These tracks display Formaldehyde-Assisted Isolation of Regulatory Elements (FAIRE) evidence as part of the four Open Chromatin track sets (see below). FAIRE is a method to isolate and identify nucleosome-depleted regions of the genome. FAIRE was initially discovered in yeast and subsequently shown to identify active regulatory elements in human cells (Giresi et al., 2007). Similar to DNaseI HS, FAIRE appears to identify functional regulatory elements that include promoters, enhancers, silencers, insulators, locus control regions and novel elements.

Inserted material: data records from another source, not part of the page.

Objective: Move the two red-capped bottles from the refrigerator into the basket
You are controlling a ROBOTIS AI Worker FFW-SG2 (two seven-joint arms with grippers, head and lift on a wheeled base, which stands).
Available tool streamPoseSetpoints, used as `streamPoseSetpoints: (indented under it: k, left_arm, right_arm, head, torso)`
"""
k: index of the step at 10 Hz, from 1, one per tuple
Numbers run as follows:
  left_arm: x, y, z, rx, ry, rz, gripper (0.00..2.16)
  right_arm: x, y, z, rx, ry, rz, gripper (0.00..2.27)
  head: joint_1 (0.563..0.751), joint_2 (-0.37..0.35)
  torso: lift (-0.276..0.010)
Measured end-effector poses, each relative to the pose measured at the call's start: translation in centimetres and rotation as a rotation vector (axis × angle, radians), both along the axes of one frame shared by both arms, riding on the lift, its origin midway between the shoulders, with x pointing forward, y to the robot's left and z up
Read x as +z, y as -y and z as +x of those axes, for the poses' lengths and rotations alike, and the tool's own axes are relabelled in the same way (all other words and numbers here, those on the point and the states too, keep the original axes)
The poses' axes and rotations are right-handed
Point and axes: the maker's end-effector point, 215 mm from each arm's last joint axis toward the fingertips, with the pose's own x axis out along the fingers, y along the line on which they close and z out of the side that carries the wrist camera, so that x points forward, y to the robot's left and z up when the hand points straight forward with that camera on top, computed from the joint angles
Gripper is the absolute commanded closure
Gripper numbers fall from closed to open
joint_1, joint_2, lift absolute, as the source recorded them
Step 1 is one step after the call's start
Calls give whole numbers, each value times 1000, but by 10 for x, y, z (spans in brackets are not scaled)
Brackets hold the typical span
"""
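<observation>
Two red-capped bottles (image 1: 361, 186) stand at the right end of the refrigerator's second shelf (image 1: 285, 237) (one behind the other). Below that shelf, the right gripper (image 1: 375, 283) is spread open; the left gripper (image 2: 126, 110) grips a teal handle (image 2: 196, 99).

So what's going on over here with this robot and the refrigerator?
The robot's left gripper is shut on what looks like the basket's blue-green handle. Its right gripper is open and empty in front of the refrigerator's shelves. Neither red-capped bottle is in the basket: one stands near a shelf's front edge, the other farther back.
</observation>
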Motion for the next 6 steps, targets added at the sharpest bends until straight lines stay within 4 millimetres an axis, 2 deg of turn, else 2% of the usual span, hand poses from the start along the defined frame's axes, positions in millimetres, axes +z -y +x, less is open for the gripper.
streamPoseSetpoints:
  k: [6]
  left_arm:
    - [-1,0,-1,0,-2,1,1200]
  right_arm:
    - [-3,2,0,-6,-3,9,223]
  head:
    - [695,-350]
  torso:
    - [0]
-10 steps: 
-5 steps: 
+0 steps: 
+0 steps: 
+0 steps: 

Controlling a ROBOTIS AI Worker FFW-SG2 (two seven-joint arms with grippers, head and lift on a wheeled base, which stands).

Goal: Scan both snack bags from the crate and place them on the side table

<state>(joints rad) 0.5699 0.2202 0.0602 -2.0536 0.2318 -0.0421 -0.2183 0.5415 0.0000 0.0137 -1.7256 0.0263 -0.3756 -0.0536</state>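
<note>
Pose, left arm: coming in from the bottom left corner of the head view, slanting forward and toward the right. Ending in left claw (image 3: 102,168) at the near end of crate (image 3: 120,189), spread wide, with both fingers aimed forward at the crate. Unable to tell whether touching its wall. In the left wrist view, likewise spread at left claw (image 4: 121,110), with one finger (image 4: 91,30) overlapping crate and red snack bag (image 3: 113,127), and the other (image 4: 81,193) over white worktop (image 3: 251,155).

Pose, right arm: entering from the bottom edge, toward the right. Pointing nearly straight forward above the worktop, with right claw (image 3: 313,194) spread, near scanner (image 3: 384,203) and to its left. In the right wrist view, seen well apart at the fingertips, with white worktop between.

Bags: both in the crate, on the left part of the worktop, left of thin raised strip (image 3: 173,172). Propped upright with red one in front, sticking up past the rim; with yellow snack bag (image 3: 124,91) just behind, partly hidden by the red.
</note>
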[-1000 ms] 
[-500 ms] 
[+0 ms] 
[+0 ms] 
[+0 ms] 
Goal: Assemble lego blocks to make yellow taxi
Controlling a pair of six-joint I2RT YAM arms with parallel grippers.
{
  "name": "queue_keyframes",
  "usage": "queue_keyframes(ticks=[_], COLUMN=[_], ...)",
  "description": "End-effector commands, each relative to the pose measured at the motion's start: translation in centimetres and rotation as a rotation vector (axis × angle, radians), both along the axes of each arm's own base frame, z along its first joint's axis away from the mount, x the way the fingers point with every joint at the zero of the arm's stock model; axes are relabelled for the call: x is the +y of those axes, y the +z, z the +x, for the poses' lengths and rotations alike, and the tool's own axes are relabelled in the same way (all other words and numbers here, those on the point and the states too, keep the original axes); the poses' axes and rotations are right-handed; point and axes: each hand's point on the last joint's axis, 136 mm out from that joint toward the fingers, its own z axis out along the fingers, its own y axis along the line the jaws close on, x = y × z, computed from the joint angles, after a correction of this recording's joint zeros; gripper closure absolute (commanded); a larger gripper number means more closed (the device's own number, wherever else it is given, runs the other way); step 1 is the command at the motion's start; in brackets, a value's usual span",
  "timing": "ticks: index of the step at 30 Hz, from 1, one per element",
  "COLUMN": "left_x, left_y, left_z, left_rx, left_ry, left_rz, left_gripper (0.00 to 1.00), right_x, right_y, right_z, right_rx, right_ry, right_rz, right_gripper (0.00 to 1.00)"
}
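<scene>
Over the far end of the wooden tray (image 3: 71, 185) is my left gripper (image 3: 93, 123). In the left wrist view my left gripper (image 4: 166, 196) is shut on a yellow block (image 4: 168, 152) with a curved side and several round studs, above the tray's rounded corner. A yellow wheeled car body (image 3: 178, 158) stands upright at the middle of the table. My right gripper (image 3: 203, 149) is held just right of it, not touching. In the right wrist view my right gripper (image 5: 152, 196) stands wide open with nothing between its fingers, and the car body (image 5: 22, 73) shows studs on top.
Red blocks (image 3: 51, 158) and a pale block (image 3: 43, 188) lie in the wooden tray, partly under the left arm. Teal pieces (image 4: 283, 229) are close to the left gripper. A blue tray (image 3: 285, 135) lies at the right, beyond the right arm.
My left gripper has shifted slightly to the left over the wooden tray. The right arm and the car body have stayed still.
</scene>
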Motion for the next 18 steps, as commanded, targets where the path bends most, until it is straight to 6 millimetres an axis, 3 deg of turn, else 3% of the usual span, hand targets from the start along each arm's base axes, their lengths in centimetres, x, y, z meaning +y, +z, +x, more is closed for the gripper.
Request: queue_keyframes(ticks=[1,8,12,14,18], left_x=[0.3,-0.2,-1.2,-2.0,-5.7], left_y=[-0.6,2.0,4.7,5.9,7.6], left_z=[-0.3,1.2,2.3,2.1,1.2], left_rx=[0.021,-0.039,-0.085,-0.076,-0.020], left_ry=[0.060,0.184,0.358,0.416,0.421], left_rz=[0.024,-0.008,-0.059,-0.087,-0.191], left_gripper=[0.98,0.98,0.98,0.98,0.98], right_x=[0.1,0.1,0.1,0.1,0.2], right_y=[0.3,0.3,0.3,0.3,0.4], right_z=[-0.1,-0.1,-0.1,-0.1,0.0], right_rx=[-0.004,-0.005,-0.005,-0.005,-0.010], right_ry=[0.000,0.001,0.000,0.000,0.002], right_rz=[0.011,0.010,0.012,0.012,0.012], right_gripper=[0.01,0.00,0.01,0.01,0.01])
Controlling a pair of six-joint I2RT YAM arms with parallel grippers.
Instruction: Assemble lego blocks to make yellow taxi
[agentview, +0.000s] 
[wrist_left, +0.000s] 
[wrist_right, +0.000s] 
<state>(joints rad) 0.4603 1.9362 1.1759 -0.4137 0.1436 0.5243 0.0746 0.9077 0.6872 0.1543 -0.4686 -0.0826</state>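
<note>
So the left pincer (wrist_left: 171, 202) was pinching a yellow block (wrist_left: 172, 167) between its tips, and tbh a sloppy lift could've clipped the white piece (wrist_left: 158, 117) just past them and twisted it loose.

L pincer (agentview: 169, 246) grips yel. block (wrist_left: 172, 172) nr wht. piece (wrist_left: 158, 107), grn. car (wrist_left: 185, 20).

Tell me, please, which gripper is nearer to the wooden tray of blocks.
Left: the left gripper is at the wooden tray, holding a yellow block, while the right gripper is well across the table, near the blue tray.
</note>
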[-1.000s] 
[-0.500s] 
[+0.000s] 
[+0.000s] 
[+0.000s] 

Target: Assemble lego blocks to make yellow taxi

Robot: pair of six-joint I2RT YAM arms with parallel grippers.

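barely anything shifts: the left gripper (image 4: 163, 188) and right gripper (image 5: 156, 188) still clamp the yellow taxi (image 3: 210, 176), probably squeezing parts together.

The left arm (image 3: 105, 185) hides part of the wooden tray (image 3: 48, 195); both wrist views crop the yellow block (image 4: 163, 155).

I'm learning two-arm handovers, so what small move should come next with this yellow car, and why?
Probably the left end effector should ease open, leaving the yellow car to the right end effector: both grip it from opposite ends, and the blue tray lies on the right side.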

Together with DNaseI HS and ChIP-seq experiments, these tracks display the locations of active regulatory elements identified as open chromatin in multiple cell types from the Duke, UNC-Chapel Hill, UT-Austin, and EBI ENCODE group. Within this project, open chromatin was identified using two independent and complementary methods: DNaseI hypersensitivity (HS) and these FAIRE assays, combined with chromatin immunoprecipitation (ChIP) for select regulatory factors. DNaseI HS and FAIRE provide assay cross-validation with commonly identified regions delineating the highest confidence areas of open chromatin. ChIP assays provide functional validation and preliminary annotation of a subset of open chromatin sites. Each method employed Illumina (formerly Solexa) sequencing by synthesis as the detection platform. The Tier 1 and Tier 2 cell types were additionally verified by a second platform, high-resolution 1% ENCODE tiled microarrays supplied by NimbleGen.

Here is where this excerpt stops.